This code fits and evaluate models for forecasting the incidence of dengue cases 2 months ahead at the district level in the Mekong Delta region of Vietnam. There are three main types of models that are fit
-
Bayesian spatiotemporal models. These models use lags of meteorological variables (e.g., temperature, precipitation), sociodemographic variables (urbanization, income, etc), and lags of observed cases. Models include lags of observed incidence and also include a spatiotemporal random effects with different structures (e.g., uncorrelated AR(1) terms by district, spatial random effects, spatiotemporal random effect).
-
hhh4 models. These semi-mechanistic spatiotemporal models account for baseline variations in incidence, autoregression, and spatial spread. Each of these components can be modeled as a function of covariates
-
An experimental approach that models the district from each time series independently and uses the lagged cases from the district of interest and all of the other districts. A large matrix of these lagged cases is created, and Y-aware principal components analysis is performed. The top N principal components that explain 85% of the variation is used in the model along with harmonic terms and an AR(1) random intercept
Several variations of each of these models with different covariates and random effects structures is evaluated. Each of these models is evaluated using time series cross validation by moving forward the end of the training period by 1 time unit at a time. Forecasting performance at 2 months is evaluated using continuous ranked probability score (CRPS) and Brier scores. We create an ensemble based on the CRPS scores.
The code in this repository is intended to be run on an HPC.
- In an interactive session, Install packages found in R/load.R, particularly INLA and scoringutils. On the shell, run:
salloc
module load R/4.2.0-foss-2020b
R
remotes::install_version("INLA", version="23.04.24",repos=c(getOption("repos"),INLA="https://inla.r-inla-download.org/R/testing"), dep=TRUE)
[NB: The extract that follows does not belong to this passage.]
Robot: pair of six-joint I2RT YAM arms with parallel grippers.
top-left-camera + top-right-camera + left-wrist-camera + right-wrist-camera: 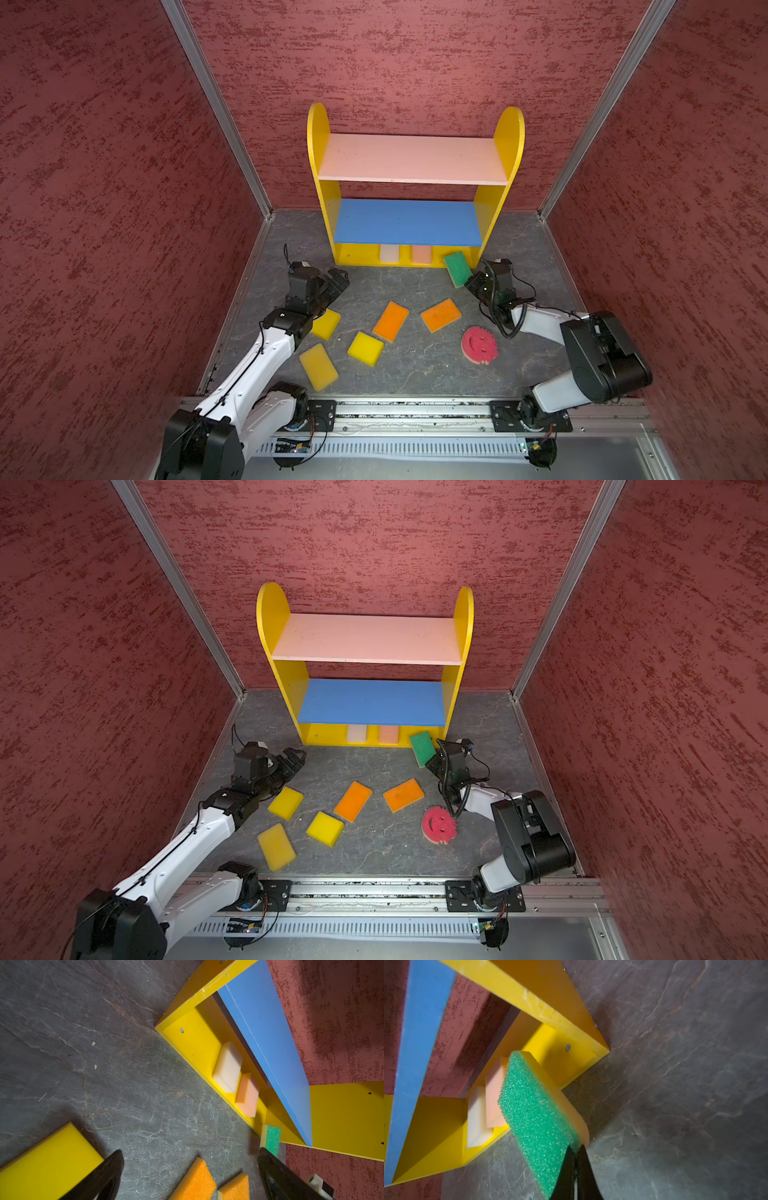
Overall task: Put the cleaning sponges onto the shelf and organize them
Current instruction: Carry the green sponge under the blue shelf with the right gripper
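Green sponge in clamped right end effector, plainest in right wrist view; left end effector agape

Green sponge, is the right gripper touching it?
Touching. In the right wrist view the right gripper is shut on the green sponge, pinching its end.

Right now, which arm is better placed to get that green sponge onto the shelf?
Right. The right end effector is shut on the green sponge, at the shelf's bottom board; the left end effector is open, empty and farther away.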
####choose option 3 to say don't update any packages > 3
library(INLA)
options(timeout=300)
inla.binary.install()
#select option 2 to work on the Yale HPC
2
library(INLA)
install.packages('scoringutils')
if there are other packages that need to be installed, install them here as well.
-
if the .sh scripts are created or modified on a Windows machine, you will get an error. In the terminal on the cluster, run: > dos2unix mod1.sh
When running INLA on Linux, use the following. Without this, the model unpredictably fails: library(INLA) inla.setOption(mkl=TRUE)
IMPORTANT: on set X to be the number of cores requested from the cluster (e.g., 8): inla(..., num.threads=8)
-
More Bayesian spatiotemporal models can be defined under99_define_inla_spacetime_mods.R. More hhh4 models can be defined in fun_hhh4.R
-
Specify which inla spacetime models and hhh4 models you want to run in 01_call_inla_spacetime.R, 02_call_hhh4.R, and 03_call_lag_district_pca.R
-
Modify the *.sh scripts to reflect the number of models and time poitns being tested
#SBATCH --array=1-504 # If k models and J hold out time points this should be 1-J*K
N_models = __ #this should be the number of models that were specified in the call_*.R files
- Each of the 3 model types needs to be called separately. On the command prompt, change directory to the directory containing the .sh file using > cd XX
-
>salloc
> sbatch 1_inlaspacetime.sh
> sbatch 1_hhh4.sh
> sbatch 1_lag_district_pca.sh